Dataset entries
* * * * *

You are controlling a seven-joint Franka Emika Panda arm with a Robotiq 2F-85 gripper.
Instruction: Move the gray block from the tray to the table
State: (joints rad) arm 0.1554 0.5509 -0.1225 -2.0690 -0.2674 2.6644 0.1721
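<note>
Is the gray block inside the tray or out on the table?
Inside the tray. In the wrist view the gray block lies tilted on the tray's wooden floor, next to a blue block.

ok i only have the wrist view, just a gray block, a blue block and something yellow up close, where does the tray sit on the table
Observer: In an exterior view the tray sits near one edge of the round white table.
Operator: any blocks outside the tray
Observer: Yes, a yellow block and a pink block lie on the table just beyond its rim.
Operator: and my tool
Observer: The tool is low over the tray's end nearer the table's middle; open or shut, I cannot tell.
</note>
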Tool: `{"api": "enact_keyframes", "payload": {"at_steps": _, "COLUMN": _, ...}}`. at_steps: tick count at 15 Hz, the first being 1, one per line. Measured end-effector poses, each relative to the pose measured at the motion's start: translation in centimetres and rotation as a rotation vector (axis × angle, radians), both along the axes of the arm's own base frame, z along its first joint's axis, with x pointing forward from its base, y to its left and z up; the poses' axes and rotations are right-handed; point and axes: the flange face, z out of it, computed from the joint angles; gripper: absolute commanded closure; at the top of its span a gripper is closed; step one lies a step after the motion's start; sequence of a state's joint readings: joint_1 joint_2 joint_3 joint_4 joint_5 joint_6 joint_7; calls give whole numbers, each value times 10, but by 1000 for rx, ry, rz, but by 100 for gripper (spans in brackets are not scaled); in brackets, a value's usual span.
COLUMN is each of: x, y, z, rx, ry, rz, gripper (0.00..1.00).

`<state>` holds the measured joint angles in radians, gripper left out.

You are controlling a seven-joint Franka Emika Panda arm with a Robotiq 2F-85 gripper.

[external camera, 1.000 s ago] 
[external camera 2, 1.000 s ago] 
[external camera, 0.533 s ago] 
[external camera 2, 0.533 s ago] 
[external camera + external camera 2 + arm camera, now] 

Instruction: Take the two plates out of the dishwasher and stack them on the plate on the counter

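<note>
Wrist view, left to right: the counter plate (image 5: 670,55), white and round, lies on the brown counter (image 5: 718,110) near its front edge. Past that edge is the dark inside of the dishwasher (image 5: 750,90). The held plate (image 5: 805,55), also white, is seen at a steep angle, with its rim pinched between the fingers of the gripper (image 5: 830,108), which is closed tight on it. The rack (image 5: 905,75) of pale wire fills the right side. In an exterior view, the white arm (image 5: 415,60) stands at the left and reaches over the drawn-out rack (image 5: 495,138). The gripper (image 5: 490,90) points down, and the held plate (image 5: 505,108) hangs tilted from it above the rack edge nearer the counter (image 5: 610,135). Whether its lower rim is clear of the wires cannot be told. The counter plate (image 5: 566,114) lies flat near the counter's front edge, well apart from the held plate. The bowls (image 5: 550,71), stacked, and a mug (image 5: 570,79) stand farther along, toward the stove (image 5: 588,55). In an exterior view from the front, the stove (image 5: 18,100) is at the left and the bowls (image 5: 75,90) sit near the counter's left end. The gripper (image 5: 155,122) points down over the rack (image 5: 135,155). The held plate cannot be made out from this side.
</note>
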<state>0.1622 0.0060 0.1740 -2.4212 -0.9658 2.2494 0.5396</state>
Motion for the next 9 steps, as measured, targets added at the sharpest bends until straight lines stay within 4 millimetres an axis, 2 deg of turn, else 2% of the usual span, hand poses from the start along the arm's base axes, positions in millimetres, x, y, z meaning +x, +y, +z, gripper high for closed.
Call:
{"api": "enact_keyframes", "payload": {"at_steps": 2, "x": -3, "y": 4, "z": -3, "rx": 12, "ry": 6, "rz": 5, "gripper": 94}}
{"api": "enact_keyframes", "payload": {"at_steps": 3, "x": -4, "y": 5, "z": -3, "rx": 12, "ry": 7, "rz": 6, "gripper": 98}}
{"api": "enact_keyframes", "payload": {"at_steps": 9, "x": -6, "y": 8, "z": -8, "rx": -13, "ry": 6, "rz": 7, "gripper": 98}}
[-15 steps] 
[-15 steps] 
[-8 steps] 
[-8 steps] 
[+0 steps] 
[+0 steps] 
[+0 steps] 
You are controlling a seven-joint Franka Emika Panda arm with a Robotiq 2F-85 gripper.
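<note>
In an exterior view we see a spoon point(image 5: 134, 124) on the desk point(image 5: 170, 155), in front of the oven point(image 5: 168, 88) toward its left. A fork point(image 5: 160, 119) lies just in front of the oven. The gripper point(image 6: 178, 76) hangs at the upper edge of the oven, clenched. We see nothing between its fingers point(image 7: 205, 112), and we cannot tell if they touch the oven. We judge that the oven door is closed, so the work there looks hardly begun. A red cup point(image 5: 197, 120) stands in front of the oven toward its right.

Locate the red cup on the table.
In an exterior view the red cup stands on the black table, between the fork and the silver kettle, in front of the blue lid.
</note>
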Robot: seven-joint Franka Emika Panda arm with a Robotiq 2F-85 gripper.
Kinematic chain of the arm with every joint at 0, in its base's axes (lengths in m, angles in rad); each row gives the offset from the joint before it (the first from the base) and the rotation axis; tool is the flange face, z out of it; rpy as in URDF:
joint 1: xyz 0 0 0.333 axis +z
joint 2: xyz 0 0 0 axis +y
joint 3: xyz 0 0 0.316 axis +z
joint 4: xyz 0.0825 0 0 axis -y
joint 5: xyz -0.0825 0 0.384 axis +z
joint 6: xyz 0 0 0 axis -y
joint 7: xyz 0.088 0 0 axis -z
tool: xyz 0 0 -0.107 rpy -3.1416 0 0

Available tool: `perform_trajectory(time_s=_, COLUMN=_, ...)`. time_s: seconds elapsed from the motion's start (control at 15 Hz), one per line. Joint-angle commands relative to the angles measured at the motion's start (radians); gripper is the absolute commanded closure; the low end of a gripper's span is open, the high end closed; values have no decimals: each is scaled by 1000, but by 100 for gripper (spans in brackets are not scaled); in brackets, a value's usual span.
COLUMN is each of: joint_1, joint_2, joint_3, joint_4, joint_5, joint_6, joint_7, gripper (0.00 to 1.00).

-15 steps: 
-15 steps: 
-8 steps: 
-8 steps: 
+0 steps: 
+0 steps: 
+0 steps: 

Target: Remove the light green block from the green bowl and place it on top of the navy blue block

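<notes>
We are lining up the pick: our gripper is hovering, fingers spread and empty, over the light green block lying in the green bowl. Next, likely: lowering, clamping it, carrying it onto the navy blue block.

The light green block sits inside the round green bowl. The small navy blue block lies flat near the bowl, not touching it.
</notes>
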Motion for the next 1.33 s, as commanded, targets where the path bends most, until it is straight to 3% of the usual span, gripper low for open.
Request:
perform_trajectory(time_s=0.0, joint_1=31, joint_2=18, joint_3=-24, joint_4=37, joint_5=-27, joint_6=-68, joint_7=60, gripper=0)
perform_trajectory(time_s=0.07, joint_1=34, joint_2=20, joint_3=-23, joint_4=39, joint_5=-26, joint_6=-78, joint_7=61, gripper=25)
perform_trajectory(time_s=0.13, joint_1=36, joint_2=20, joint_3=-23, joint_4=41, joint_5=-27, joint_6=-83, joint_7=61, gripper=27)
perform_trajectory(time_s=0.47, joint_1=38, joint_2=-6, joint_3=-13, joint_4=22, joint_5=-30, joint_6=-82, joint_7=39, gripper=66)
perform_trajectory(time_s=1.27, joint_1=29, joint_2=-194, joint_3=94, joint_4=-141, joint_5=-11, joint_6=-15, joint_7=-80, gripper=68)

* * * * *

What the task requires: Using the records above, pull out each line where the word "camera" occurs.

Result of the exercise:
[external camera, 1.000 s ago] 
[external camera 2, 1.000 s ago] 
[external camera, 0.533 s ago] 
[external camera 2, 0.533 s ago] 
[external camera + external camera 2 + arm camera, now] 

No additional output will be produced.